(Problem to solve):
What lines of the data hold the string "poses"? Pull each one out.

(Records for this task):
════════
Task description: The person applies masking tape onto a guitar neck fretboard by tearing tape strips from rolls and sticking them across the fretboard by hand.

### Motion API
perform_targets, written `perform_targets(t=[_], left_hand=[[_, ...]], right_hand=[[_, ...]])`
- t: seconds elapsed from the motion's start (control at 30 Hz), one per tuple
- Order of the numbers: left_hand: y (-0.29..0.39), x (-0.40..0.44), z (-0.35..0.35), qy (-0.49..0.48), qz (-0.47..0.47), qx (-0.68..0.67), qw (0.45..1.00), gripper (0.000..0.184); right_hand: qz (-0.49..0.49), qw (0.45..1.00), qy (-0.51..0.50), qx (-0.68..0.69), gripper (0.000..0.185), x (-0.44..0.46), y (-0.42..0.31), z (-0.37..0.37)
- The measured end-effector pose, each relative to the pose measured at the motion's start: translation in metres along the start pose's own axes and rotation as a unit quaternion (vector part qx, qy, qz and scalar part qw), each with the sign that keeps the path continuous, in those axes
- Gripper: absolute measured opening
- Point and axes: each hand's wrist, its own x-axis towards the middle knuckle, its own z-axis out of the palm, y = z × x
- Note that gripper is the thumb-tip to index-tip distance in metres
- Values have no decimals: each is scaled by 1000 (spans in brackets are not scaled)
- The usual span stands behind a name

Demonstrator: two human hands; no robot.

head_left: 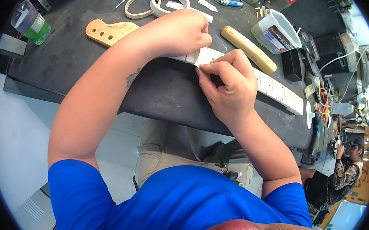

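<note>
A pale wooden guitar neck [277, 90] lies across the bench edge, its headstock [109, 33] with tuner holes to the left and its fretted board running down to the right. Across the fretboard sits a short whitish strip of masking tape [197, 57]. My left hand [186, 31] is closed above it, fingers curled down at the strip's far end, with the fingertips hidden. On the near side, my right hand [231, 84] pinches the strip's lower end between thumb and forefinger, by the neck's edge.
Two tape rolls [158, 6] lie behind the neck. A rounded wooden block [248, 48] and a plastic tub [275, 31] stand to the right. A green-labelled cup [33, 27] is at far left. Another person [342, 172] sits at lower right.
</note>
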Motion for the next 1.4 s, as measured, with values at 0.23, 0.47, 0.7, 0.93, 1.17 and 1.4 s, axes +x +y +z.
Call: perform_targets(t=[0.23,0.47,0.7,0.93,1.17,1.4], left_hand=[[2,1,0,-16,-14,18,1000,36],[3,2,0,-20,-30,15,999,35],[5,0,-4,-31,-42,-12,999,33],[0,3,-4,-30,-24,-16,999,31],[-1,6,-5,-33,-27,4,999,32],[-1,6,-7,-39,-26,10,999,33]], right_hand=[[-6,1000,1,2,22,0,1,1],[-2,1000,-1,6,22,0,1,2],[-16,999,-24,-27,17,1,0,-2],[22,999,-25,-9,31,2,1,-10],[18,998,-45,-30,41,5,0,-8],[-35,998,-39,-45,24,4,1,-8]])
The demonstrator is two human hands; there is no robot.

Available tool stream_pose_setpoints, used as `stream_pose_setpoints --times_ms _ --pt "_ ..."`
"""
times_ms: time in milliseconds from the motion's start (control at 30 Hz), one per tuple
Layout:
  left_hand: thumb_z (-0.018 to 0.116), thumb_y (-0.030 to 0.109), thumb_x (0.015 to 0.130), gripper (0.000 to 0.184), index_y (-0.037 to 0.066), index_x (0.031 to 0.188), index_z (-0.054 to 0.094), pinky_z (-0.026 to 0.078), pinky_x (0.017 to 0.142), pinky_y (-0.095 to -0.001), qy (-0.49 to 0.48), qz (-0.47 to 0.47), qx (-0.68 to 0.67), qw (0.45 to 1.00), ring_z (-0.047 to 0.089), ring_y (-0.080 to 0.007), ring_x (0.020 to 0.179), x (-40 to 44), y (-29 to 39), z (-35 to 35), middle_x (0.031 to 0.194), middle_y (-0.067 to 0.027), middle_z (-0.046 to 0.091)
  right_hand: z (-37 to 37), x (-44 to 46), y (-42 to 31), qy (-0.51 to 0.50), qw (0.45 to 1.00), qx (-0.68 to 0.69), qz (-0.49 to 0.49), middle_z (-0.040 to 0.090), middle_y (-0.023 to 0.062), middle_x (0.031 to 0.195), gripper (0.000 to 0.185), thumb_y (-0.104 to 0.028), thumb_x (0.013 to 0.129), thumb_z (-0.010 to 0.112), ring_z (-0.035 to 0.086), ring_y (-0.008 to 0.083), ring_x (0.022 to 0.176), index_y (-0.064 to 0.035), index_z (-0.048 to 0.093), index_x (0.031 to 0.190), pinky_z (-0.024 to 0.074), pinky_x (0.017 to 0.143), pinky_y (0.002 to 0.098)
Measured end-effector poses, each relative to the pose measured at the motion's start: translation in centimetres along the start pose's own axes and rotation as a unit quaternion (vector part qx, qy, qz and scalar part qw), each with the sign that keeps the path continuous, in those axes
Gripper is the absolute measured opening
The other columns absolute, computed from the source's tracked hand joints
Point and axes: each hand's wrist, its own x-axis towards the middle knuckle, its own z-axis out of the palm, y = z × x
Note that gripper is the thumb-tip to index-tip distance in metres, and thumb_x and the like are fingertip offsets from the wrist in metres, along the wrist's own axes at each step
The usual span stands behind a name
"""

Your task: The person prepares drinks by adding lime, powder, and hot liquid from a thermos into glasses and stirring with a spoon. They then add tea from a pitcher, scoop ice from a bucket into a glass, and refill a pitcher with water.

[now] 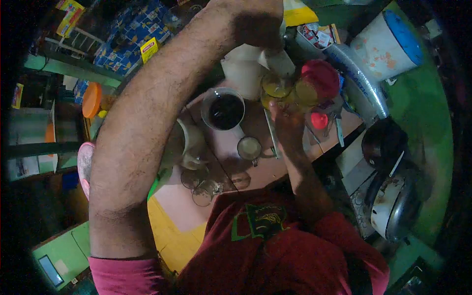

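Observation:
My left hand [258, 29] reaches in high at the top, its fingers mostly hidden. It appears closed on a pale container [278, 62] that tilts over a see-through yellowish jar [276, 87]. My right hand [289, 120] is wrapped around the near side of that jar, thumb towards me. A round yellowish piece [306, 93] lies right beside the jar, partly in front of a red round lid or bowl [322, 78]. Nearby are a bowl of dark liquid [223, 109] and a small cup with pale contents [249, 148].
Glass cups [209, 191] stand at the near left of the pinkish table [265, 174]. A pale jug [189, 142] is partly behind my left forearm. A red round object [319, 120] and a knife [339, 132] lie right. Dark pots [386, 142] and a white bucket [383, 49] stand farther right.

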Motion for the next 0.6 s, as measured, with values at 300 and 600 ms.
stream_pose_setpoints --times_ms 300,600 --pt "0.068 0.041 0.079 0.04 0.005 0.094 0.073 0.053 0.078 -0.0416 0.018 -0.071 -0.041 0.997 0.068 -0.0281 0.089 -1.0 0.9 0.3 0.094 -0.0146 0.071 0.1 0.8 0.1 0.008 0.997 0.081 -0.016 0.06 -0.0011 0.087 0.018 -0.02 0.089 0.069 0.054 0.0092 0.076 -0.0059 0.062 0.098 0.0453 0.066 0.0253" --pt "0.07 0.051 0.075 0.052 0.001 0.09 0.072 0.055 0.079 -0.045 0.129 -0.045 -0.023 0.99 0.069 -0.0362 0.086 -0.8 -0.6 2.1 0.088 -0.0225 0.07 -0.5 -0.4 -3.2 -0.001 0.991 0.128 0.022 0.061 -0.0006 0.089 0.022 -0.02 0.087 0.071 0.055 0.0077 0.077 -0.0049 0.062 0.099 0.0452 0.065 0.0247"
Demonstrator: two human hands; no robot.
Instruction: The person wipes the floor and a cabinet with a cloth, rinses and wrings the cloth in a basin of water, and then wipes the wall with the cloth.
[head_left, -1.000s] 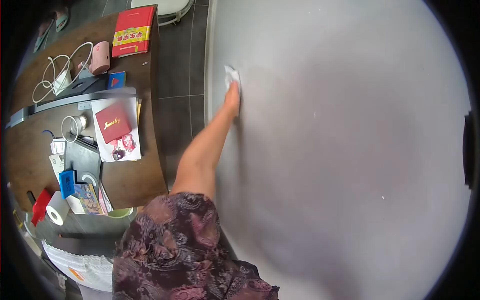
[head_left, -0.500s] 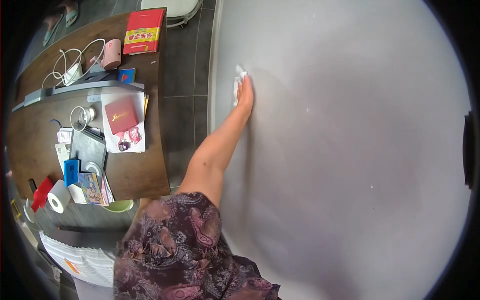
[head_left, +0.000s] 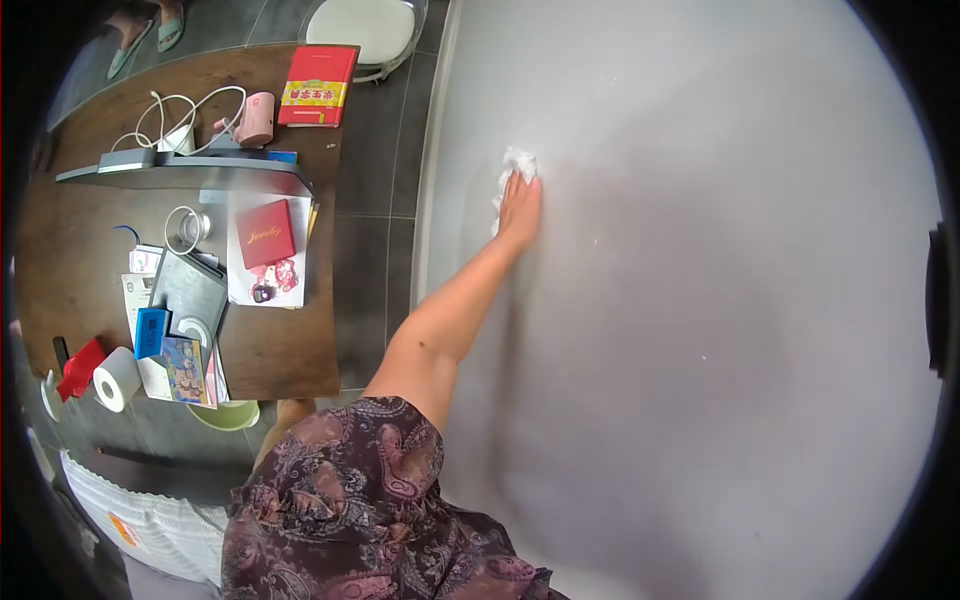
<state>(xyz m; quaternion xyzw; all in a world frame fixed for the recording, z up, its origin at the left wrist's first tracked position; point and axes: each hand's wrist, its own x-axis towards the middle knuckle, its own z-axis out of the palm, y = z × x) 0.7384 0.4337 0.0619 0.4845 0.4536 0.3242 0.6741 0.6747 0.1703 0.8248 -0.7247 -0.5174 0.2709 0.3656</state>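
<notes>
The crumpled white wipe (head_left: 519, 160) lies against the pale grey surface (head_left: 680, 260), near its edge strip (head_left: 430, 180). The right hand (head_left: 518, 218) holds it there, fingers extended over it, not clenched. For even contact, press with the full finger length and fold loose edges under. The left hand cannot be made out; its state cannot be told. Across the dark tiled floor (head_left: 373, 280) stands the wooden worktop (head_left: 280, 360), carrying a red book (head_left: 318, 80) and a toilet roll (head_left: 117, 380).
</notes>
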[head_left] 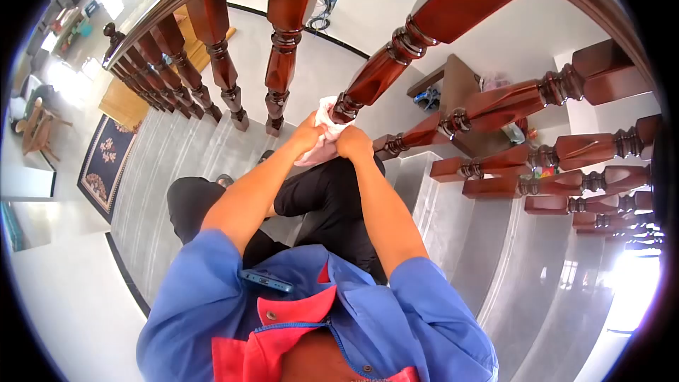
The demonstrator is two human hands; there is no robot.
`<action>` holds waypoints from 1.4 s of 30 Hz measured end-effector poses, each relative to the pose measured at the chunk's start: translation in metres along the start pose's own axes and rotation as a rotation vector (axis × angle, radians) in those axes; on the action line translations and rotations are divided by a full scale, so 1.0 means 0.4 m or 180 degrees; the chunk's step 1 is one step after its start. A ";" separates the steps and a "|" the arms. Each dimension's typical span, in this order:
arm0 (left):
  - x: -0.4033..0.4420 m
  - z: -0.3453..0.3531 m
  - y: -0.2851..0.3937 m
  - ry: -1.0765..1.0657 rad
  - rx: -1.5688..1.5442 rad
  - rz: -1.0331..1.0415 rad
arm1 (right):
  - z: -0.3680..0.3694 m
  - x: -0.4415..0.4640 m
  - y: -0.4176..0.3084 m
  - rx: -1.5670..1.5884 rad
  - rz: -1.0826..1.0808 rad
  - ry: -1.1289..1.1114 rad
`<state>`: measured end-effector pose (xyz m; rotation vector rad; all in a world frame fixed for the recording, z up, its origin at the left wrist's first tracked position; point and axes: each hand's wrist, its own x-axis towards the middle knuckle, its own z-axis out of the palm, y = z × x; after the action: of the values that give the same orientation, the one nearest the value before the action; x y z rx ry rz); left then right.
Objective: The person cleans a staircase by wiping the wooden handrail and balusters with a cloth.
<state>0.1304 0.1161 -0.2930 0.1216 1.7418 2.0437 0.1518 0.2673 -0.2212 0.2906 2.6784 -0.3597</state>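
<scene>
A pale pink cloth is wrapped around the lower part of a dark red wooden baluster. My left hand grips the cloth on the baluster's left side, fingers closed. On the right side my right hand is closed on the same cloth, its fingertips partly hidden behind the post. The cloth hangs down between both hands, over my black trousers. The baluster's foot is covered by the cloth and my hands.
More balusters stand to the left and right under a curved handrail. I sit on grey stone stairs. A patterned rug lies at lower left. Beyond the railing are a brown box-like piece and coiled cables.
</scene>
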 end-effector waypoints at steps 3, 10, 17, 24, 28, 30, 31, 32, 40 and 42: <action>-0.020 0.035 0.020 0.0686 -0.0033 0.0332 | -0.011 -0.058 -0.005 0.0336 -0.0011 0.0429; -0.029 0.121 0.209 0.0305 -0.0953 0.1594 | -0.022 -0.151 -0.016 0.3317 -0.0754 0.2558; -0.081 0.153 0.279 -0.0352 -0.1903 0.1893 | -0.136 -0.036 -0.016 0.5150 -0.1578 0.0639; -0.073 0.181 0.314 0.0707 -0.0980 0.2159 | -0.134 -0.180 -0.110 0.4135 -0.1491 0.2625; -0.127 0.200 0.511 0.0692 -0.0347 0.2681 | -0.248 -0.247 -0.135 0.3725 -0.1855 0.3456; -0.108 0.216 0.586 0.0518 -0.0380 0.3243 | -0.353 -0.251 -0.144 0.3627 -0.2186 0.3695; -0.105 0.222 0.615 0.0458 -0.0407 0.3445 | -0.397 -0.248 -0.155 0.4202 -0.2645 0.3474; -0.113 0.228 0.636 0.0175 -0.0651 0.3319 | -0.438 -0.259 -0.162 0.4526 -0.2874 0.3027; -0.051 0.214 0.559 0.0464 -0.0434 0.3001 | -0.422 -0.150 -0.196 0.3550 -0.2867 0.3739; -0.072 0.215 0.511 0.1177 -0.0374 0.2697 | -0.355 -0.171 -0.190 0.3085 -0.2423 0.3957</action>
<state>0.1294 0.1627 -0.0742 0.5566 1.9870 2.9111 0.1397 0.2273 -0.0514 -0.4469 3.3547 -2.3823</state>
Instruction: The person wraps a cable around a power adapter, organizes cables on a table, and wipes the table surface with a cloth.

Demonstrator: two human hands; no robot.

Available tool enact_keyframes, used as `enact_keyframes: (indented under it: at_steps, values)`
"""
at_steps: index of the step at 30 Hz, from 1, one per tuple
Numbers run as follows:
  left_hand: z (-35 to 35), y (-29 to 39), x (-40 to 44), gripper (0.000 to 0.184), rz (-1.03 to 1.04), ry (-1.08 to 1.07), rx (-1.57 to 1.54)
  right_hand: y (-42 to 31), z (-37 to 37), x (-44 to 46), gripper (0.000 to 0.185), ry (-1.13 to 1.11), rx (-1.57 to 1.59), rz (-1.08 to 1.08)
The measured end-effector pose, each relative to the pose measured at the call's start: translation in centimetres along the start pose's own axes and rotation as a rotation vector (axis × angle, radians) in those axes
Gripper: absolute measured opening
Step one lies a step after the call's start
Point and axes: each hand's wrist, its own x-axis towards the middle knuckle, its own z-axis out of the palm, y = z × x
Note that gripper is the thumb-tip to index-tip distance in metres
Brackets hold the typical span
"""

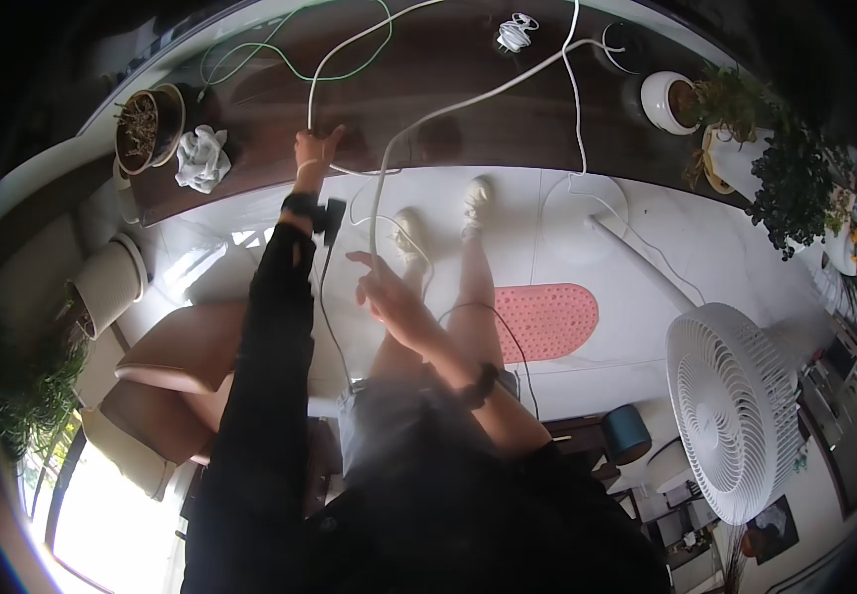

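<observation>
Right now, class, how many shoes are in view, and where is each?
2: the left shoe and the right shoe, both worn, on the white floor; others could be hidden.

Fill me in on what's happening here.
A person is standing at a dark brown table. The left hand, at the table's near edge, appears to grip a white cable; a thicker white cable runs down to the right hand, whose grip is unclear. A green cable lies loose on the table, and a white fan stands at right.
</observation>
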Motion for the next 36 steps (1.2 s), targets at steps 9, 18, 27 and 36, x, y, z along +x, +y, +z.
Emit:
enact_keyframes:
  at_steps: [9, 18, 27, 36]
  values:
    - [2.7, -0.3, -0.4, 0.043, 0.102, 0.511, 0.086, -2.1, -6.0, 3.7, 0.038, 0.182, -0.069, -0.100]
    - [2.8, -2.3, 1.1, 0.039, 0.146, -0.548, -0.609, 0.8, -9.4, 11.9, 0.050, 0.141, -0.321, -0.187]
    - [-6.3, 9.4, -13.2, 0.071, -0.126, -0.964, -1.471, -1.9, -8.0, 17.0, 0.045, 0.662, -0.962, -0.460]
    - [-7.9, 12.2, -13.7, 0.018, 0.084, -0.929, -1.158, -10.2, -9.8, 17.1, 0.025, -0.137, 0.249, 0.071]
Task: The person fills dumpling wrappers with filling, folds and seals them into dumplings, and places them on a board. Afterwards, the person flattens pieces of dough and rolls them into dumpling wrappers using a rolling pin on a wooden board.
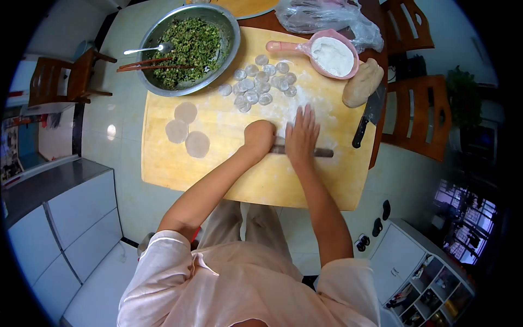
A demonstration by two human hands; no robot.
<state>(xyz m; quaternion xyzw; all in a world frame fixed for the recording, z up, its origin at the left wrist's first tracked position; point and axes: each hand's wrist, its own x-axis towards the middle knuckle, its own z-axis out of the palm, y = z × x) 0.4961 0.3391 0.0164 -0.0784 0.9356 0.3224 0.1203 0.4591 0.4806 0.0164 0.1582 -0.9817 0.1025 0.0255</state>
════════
(Response to this exercise):
Measured end-effector poses, each relative to the pose measured at the motion's start: translation in centimetres along the start pose's own axes and rotation as a unit quaternion (vector part qx, qy, qz and scalar part qw), each with the sign that keeps the path continuous, in those axes
`<action>` holds waypoints from 1.4 s of 30 Hz measured end-effector poses, each relative to the pose measured at the chunk's start: translation in metres along the start pose's own axes and rotation as a rotation vector (axis × angle, radians) in those axes; on the action line translations and rotations are divided by a full scale, so 1.0 means 0.4 m or 180 degrees; the chunk's step 1 is one step after its start. A ";" separates the steps and a "|" the arms. Each dimension's typical span, in this order:

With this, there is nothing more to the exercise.